I won’t pretend I’m not surprised that “The Mary Tyler Moore Show” beat “The Wire” in Round 3 of the Globe’s bracket competition for best TV series of the past 50 years. Along with the likes of “The Sopranos,” “The Wire” is a show that frequently lands at the top of best-ever TV lists. It’s the go-to title when people talk about TV’s Golden Age, and fans tend to mention it in tones of reverence. It is the subject of university courses and academic conferences.
But there it is. Globe readers gave 57.5 percent of the vote to the warm comedy that, like “The Wire,” had a great cultural impact in its day. “The Mary Tyler Moore Show” gave us an unmarried working woman at a time when women on TV were largely defined by the men in their lives. Unlike most comedies of its day, it was written for adult audiences and found its humor in character. It featured one of the finest TV acting ensembles ever assembled, including Edward Asner, Valerie Harper, Betty White, and Cloris Leachman. And it pioneered the now-common trope of the workplace as family.
I’m pleased to see that the importance and excellence of Moore’s show hasn’t faded in the 45 years since it left the air.
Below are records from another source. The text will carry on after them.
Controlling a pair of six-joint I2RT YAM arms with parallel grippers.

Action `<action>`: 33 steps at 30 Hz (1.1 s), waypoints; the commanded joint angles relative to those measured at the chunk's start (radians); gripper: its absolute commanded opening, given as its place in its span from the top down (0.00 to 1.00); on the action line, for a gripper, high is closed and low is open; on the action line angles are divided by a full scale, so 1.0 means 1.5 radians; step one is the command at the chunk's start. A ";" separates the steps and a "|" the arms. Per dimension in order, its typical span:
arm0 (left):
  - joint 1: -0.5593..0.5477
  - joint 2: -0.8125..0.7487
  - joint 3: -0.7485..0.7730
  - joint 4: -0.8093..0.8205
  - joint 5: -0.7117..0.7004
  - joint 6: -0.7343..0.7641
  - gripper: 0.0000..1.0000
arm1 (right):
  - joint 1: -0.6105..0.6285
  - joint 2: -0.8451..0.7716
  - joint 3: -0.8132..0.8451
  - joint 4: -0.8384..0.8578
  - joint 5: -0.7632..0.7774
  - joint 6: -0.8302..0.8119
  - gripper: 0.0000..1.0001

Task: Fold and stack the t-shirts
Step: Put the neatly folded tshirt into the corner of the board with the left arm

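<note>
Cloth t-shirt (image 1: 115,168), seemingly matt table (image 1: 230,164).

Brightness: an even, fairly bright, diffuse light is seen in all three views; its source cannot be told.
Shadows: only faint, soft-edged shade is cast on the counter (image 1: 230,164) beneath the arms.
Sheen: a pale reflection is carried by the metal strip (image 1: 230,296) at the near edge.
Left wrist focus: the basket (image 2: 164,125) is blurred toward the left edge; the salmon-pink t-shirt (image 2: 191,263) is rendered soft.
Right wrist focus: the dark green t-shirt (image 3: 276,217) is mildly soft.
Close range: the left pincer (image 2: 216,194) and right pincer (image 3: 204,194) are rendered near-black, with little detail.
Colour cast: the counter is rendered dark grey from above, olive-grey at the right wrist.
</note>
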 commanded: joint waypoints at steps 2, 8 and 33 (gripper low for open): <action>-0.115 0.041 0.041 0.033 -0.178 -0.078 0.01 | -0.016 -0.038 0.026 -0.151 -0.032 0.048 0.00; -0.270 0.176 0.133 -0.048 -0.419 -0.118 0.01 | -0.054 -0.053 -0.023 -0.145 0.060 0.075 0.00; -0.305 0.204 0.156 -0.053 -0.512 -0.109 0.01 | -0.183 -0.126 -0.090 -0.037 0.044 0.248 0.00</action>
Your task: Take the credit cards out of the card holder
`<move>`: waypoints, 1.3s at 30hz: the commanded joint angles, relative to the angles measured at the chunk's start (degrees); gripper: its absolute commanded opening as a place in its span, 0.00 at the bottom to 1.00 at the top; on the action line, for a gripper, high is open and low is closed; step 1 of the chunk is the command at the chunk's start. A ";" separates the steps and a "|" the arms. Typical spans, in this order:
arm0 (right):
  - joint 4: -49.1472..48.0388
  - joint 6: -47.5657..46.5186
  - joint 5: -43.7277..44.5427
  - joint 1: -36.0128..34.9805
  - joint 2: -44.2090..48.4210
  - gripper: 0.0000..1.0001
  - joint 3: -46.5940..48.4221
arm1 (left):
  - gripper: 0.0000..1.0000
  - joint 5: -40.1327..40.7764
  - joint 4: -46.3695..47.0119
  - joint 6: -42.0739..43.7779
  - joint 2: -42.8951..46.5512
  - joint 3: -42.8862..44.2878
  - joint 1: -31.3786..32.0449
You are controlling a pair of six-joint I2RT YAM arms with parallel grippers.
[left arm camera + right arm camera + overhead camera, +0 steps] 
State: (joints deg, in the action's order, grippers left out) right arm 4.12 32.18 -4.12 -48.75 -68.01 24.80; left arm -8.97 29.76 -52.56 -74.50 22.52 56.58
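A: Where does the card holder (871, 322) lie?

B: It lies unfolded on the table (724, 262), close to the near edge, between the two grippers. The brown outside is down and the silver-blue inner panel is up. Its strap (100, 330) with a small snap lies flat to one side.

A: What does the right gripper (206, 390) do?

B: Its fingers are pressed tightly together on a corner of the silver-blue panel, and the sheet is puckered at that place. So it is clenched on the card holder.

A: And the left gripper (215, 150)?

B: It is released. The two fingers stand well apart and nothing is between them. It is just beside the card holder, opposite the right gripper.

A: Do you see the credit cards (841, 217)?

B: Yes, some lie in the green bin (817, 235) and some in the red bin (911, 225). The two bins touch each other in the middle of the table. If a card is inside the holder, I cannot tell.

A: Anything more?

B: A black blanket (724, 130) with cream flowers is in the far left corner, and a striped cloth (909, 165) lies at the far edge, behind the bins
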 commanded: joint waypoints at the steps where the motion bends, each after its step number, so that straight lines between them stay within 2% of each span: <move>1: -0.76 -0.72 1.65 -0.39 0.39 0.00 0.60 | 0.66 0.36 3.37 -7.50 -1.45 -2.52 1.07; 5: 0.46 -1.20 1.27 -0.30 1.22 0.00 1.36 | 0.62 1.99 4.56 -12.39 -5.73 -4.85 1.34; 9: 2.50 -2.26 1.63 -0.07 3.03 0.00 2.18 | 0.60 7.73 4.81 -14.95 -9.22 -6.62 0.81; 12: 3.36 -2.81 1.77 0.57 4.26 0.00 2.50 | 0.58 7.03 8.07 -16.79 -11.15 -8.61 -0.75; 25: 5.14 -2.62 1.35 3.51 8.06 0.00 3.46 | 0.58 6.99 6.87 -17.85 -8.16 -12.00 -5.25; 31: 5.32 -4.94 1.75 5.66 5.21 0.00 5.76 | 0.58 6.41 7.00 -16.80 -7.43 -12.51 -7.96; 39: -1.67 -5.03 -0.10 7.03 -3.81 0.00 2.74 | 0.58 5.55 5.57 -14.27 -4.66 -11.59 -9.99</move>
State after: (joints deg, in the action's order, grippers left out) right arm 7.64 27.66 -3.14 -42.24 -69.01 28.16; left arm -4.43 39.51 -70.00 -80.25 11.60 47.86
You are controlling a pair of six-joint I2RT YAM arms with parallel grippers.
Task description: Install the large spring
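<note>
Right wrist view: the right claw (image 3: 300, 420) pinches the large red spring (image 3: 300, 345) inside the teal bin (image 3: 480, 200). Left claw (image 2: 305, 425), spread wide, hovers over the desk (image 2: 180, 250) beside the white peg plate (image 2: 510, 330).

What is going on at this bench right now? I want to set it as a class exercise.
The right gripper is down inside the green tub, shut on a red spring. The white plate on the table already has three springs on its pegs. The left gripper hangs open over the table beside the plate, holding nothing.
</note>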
1. Similarly, “All in the Family” is still alive in voters’ minds. It trounced “Veep” with 72.7 percent of the vote. That seems completely right to me, even while “Veep” remains one of TV’s greatest comedies in my book. Norman Lear’s historic series dealt with the most vital issues in Americans’ lives, issues of sexuality, race, politics, and gender that scripted TV generally ignored until that point.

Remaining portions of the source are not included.